While Talking to Ourselves is a doleful work of fiction, it radiates a warmth and authenticity that is entirely compelling. Both Neuman’s lustrous prose and his keen insights into the inner world of the individual (and, ultimately, the questions of life, love, and death itself) meld with his natural gift for storytelling – resulting in a novel that is so beautiful, so sad, so brilliant, that one cannot imagine a single sentence out of place. It’s simply that good.

Talking to Ourselves was the very first book I read in 2014 and 51 weeks later, there wasn’t another title that had moved or captivated me so entirely. Nick Caistor and Lorenza Garcia’s translation reads fluidly and their efforts in rendering three distinct voices is in and of itself a merited accomplishment. Andrés Neuman writes gracefully and his compassion, intellect, and sheer love of storytelling are evident on every page. Talking to Ourselves deserves to win this year’s Best Translated Book Award, perhaps most of all because it does everything masterful fiction ought to: it dazzles with prose, affects our minds, touches our hearts, and, not least, reminds as that the stories we may think are ours alone are, in fact, the same the world over.

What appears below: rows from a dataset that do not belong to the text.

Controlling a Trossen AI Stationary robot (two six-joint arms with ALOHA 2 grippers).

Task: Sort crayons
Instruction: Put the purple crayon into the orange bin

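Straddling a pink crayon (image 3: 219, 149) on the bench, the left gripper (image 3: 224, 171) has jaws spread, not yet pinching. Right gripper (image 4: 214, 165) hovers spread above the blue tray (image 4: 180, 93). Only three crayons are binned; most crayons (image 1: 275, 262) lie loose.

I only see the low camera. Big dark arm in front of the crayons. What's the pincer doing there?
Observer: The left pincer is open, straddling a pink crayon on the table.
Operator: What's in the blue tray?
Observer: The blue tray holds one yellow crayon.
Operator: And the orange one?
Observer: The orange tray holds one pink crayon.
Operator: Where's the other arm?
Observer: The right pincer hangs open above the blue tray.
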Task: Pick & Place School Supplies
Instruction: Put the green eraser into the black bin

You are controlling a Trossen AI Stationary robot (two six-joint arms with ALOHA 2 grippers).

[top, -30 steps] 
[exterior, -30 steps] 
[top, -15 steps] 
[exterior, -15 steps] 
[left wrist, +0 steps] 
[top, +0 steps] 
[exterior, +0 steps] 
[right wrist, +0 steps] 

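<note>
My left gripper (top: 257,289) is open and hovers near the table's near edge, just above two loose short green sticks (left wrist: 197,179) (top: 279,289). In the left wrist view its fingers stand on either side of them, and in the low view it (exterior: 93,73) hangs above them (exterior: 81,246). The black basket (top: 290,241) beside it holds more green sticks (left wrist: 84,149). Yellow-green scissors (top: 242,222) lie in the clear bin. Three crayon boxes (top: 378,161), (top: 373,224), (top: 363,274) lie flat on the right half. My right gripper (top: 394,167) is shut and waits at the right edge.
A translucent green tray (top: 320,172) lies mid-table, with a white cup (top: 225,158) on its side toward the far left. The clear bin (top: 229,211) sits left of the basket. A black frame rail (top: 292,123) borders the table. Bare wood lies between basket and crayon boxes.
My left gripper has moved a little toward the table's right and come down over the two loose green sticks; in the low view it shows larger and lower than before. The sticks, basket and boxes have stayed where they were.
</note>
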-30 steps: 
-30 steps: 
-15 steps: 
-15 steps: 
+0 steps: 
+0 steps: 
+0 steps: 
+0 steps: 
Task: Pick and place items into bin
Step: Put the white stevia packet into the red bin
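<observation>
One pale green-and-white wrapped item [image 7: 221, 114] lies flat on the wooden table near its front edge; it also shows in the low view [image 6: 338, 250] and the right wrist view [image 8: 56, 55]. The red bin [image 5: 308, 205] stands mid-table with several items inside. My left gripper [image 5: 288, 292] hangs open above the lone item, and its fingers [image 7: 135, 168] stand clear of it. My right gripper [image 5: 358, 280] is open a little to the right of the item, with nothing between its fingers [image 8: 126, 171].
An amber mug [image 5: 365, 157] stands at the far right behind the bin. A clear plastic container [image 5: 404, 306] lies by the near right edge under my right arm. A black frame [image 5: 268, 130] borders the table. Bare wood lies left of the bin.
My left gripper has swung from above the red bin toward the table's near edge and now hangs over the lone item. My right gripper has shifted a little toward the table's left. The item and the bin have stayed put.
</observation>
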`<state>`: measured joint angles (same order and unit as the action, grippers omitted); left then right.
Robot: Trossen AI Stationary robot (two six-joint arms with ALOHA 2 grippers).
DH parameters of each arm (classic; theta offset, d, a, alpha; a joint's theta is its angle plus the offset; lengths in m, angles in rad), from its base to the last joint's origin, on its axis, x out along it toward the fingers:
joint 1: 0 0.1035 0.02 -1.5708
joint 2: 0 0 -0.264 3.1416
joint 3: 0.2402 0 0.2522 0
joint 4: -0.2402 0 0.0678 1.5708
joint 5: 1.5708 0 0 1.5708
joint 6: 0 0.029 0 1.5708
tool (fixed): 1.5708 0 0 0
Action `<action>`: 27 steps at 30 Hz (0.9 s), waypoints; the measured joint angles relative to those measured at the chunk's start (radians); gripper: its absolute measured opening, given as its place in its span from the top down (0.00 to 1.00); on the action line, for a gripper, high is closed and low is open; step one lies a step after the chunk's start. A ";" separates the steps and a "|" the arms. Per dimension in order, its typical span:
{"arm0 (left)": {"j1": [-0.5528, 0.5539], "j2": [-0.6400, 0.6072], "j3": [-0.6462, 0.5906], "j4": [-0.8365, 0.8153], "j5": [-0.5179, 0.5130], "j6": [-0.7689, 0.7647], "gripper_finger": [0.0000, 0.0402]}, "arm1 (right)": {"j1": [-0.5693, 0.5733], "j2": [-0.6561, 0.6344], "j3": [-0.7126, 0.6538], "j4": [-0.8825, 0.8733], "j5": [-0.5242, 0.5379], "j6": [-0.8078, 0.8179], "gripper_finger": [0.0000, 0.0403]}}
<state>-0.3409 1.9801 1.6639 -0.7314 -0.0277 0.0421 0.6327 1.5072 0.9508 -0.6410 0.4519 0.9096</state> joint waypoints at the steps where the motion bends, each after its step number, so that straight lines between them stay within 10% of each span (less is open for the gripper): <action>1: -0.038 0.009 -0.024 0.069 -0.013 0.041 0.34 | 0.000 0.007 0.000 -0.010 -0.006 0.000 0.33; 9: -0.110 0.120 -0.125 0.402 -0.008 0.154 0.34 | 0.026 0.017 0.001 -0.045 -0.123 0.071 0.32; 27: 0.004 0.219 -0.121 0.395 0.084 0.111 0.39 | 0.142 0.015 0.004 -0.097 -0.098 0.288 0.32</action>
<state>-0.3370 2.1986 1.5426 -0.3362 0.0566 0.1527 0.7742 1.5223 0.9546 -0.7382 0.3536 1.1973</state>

…a question only kids ask themselves for real, and then we sick people ask it again: is it okay to lie?, is it okay to be lied to?, a healthy grown-up won’t even give it a thought, the answer seems obvious, right?, we learn to tell lies the same way we learn to talk, they teach us how to talk and then how to be quiet, I don’t know, like when you play football, for example, first you kick the ball and then, unless you’re stupid, you learn not to kick it, to move around tricking the other players, kids lie too, of course, I lied all the time when I was a kid, but, what I’m saying is, until you get to a certain age, you think it’s wrong, that is the difference, I don’t think we grown-ups are any worse, you know?, every kid contains the beginnings of a possible son of a bitch, this much I know, it’s just that kids, and perhaps we adults are to blame for this, start by dividing the world into good and evil, truth and lies, the only time it’s okay for them to lie is when they’re playing, then it’s allowed, so kids become grown-ups when they play, sort of the opposite of us parents, we play so we can be kids again, well, and then you grow up, and you lie and are lied to, and it isn’t wrong, until one day, when you’re sick, you begin to worry again about lies, you worry about them every time you talk to the doctors, your wife, your family, it’s not a moral question, it’s, I don’t know, something physical, deep down you’re scared stiff of the truth, but the idea of dying with a lie scares you even more, lies help us to carry on living, don’t they?, and when you know you aren’t going to carry on, you feel they’re no use anymore, do you know what I mean?